• TASK TO CARRY OUT:
Starting at the top of the data and ending with the line that holds "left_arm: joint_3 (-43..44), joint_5", transcribe each line exactly; include both ends.

Items listed in a dataset:
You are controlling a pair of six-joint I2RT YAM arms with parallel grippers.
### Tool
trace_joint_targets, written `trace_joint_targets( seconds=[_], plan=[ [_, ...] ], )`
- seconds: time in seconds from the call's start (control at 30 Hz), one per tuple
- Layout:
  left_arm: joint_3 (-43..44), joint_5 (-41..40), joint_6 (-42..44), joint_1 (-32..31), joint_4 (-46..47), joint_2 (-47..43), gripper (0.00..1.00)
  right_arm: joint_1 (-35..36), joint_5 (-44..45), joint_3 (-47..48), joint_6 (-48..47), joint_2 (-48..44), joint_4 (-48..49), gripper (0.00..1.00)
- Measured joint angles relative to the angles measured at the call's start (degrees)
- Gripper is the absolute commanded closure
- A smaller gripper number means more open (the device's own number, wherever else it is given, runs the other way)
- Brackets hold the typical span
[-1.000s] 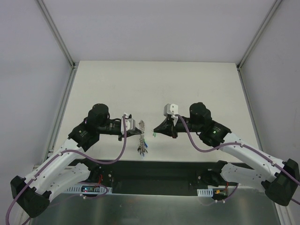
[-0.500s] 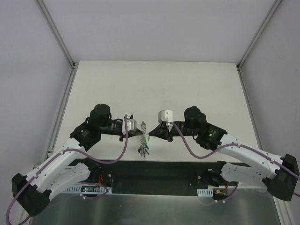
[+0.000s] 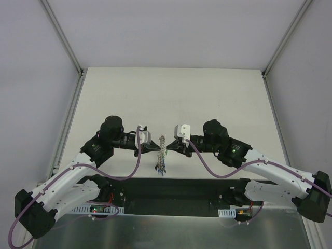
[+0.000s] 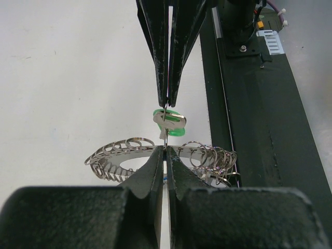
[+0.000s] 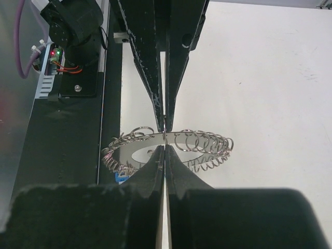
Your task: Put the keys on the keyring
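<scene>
Left pincer (image 4: 165, 151) clamps the flat grey metal keyring (image 4: 181, 151); right pincer (image 4: 166, 105) pinches the small green-headed metal key (image 4: 175, 122) just beside its rim.

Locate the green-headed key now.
In the left wrist view the green-headed key sits mid-frame, pinched by the right pincer, just above the keyring held by the left pincer.

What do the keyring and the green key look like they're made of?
The keyring looks like polished metal: a flat silvery plate with mirror glints, rimmed by thin shiny wire loops. The green key seems to have a glossy plastic head, bright even green with rounded edges; the part across it looks like bare grey metal.
</scene>
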Motion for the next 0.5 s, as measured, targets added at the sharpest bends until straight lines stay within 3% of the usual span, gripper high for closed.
trace_joint_targets(
  seconds=[0.5],
  plan=[
    [-0.61, 0.26, -2.01, 0.0, 2.47, 0.09, 1.0, 0.48, 0.37, 0.0, -0.44, -0.04, -1.6, 0.99]
  ],
)
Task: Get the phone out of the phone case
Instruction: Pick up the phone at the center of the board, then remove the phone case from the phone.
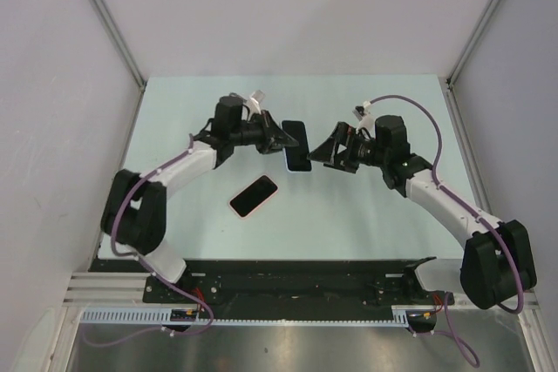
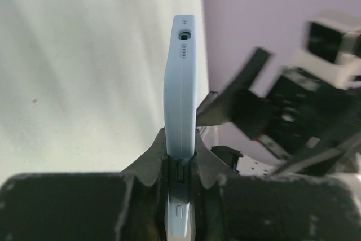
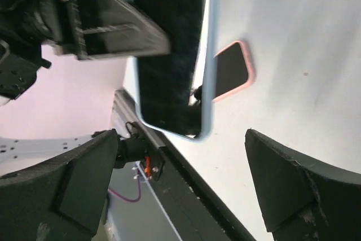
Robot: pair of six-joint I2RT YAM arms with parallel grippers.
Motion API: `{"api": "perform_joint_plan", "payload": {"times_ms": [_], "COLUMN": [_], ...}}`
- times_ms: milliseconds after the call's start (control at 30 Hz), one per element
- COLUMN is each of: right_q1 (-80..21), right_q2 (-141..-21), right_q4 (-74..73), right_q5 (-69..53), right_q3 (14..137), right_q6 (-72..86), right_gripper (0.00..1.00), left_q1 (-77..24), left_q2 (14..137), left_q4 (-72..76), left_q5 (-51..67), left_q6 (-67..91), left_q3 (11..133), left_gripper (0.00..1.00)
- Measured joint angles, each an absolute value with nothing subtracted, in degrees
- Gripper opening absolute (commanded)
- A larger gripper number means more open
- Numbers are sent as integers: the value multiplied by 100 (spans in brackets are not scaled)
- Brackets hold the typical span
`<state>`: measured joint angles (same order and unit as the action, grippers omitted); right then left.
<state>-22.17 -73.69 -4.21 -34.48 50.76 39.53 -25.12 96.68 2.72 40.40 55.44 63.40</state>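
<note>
The phone (image 1: pixel 296 142) sits in a pale blue phone case (image 2: pixel 180 83) and is pinched between the fingers (image 2: pixel 153 159) of the left gripper (image 1: pixel 281 137), which are pressed tight against its front and back. It lies out toward the middle of the table (image 1: pixel 366 215), between the two arms. From the left wrist it shows edge-on: a slim, smooth blue side with rounded corners, and at the far end a dark port slot and a short row of small holes. From the right wrist its face is a glossy black screen framed by a thin blue rim. The right gripper (image 1: pixel 321 154) stands just beside the phone's other side, its fingers spread wide and not touching it. A pink-cased phone (image 1: pixel 254 196) lies flat on the table nearer the bases, apart from both grippers.
</note>
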Motion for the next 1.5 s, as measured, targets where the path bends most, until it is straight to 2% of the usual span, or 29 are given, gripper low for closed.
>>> {"api": "perform_joint_plan", "payload": {"times_ms": [233,467,567,600,667,767,800,833,900,1000,1033,1133,1300,1400,1500], "right_q1": [-2246,-2515,-2633,-2661,-2689,-2718,-2729,-2733,-2740,-2766,-2779,-2840,-2943,-2963,-2980], "right_q2": [-7310,-7308,-7328,-7349,-7485,-7773,-7872,-7957,-8217,-8565,-8702,-9048,-9216,-9216,-9214], "right_q4": [1103,2630,3242,3380,3780,4410,4635,4851,5572,6482,6744,7190,7487,7570,7649], "right_q5": [-4060,-4329,-4383,-4381,-4372,-4338,-4338,-4327,-4357,-4357,-4362,-4318,-4160,-4104,-4077], "right_q3": [4355,4163,4139,4132,4060,3948,3898,3850,3695,3562,3538,3511,3479,3476,3474], "right_q6": [5074,5907,6219,6300,6543,6991,7170,7328,7828,8337,8532,8971,9279,9317,9319], "right_gripper": [92,83,67,57,47,26,7,0,0,0,0,0,0,0,0], "left_q1": [-2226,-2226,-2226,-2226,-2211,-2213,-2213,-2213,-2204,-2198,-2196,-2187,-2185,-2185,-2182], "left_q2": [8490,8379,8379,8379,8368,8355,8346,8324,8232,8086,8049,7970,7953,7953,7964], "left_q4": [965,1577,1750,1831,1988,2200,2259,2357,2541,2617,2635,2731,2886,2982,3006], "left_q5": [4224,4416,4434,4469,4515,4530,4539,4530,4493,4379,4335,4254,4222,4219,4215], "left_q6": [5857,6377,6573,6672,6781,6910,6949,7002,7107,7181,7216,7319,7419,7494,7526], "left_q3": [6191,5798,5664,5631,5618,5594,5579,5529,5382,5218,5172,5127,5107,5107,5107], "left_gripper": [0,0,0,0,0,1,1,2,7,33,50,66,66,59,56]}}
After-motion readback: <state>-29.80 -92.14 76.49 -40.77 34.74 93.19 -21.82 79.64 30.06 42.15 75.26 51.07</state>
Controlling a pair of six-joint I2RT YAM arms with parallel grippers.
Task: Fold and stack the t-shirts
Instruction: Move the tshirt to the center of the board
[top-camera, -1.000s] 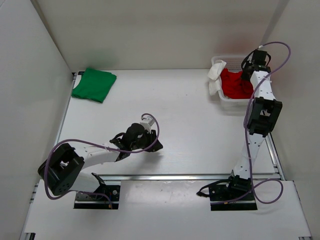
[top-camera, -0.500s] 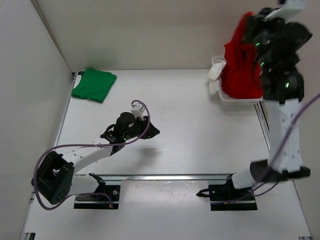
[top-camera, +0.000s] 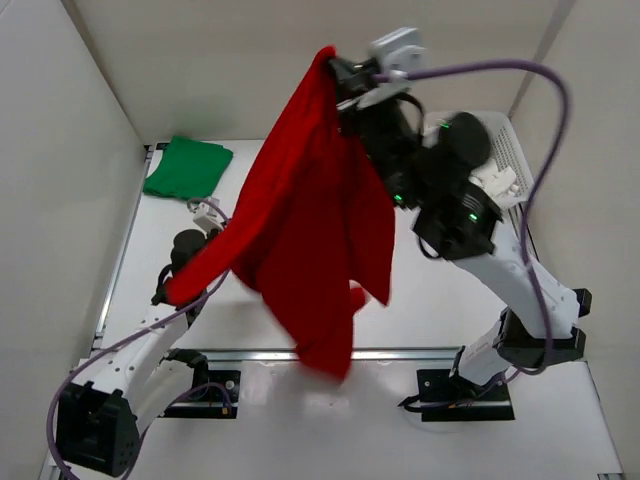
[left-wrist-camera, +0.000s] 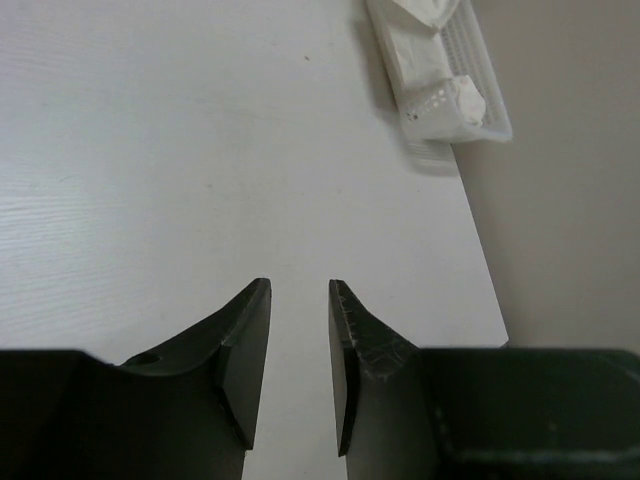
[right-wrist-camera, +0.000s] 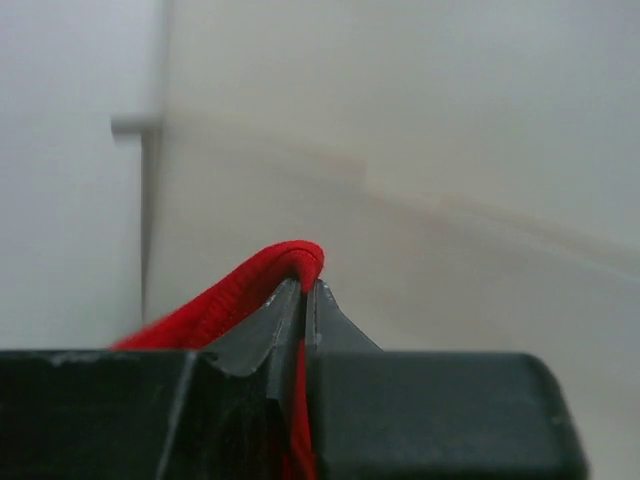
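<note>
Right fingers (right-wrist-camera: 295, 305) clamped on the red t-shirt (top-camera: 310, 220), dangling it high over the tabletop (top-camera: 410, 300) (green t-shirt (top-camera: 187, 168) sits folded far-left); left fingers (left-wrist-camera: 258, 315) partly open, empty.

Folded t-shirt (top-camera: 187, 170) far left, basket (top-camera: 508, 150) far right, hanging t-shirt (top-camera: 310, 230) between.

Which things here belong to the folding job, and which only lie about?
For the job: red t-shirt, hanging from the right tool; green t-shirt, folded; white t-shirt, in the mesh basket.
Lying about: mesh basket.
</note>
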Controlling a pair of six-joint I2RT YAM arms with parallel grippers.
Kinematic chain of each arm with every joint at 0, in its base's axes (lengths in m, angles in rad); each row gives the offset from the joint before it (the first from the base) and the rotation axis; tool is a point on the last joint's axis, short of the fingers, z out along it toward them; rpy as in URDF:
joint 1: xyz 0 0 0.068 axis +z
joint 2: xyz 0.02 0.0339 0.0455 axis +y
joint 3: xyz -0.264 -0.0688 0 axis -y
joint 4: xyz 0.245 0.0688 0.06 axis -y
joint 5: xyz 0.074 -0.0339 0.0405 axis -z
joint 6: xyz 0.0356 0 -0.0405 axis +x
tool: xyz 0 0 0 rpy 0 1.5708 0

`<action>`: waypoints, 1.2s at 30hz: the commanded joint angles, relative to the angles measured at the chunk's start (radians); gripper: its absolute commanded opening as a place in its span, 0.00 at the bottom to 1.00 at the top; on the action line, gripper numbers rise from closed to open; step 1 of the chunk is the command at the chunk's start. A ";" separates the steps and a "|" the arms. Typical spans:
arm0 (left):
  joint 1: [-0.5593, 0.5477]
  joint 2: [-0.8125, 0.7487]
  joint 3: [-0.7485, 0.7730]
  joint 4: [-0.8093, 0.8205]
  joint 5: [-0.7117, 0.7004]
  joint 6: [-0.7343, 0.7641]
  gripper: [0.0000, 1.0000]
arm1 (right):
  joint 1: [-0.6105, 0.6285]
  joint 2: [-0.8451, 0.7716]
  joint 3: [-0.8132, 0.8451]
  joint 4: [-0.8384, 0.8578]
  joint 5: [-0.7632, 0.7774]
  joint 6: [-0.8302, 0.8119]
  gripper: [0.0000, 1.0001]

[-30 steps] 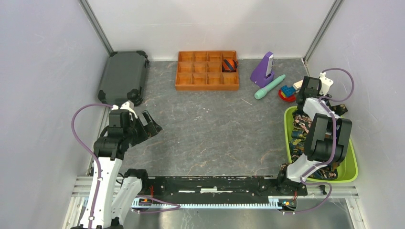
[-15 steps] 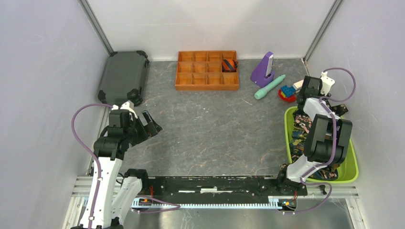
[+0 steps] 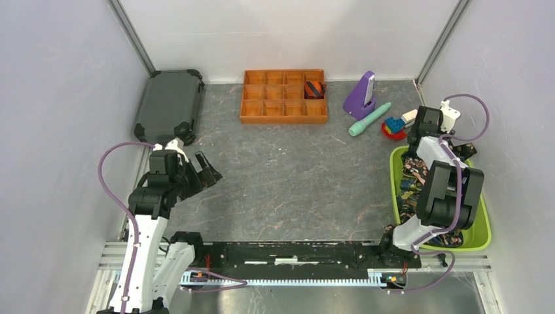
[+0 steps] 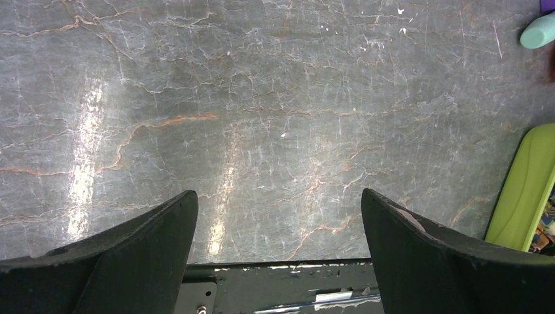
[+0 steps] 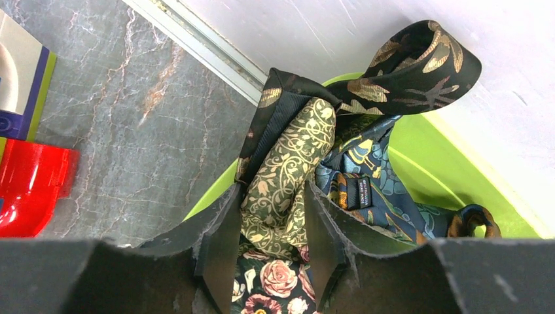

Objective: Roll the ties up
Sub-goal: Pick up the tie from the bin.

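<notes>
Several patterned ties [image 3: 409,176] lie heaped in the lime-green bin [image 3: 482,229] at the right. My right gripper [image 5: 271,196] reaches into the bin's far end. Its fingers press on both sides of a bunched olive-green tie [image 5: 288,170] with a cream vine print. A dark tie with gold leaves [image 5: 419,72] drapes over the bin's rim [image 5: 458,163], a navy tie [image 5: 373,176] lies beside it, and a rose-print tie [image 5: 275,281] lies under the jaws. A rolled orange-navy striped tie [image 3: 315,88] sits in the orange tray [image 3: 275,108]. My left gripper [image 3: 208,171] hangs open over bare table [image 4: 278,209].
A black case [image 3: 169,104] lies at the back left. A purple stand [image 3: 361,93], a teal stick [image 3: 368,119] and red-and-blue blocks [image 3: 393,127] sit just beyond the bin. The black base rail [image 3: 288,252] runs along the near edge.
The right gripper's jaws have narrowed onto the olive-green tie, and the right arm has shifted slightly. The left arm has not moved.
</notes>
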 commanded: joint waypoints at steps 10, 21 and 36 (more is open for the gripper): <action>-0.003 -0.005 0.000 0.027 -0.012 0.042 0.99 | 0.002 -0.062 0.013 -0.058 0.085 -0.008 0.00; -0.002 -0.018 0.000 0.027 -0.012 0.041 0.99 | 0.052 -0.365 0.148 -0.132 -0.072 -0.092 0.00; -0.004 -0.032 0.002 0.026 -0.014 0.040 0.99 | 0.055 -0.538 0.476 -0.109 -0.680 -0.095 0.00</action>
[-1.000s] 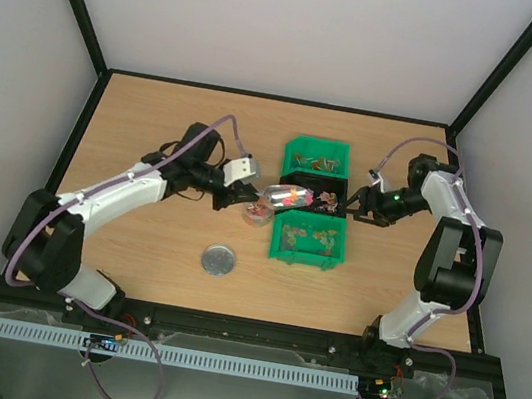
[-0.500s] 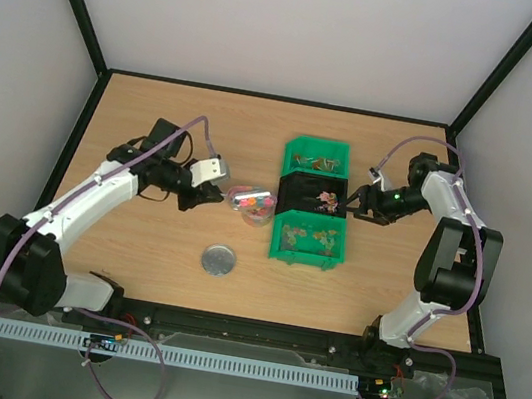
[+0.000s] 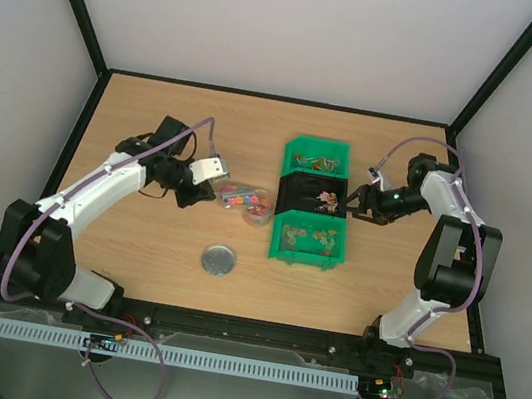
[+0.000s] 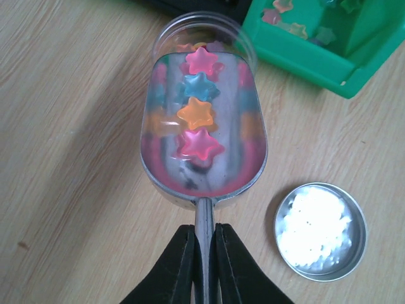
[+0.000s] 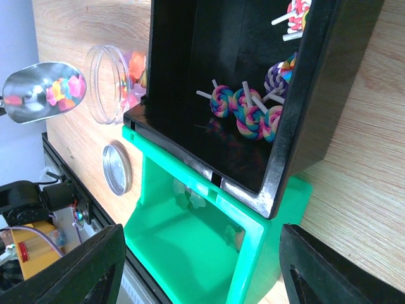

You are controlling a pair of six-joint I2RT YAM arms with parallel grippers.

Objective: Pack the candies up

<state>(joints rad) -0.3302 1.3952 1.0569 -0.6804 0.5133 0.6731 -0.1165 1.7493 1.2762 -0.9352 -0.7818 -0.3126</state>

• SOLUTION:
You are controlling a pair of six-joint I2RT YAM arms with parallel grippers.
### Tool
trace_joint_targets, written `trace_joint_targets( seconds=[_], plan=[ [_, ...] ], )`
- seconds: time in seconds from the call's start (control at 30 Hz), one per tuple
- Layout:
  left_arm: joint_3 (-43..44), joint_5 (-41..40), joint_6 (-42..44), joint_1 (-32..31), joint_4 (-46..47), joint_2 (-47..43), gripper (0.00..1.00)

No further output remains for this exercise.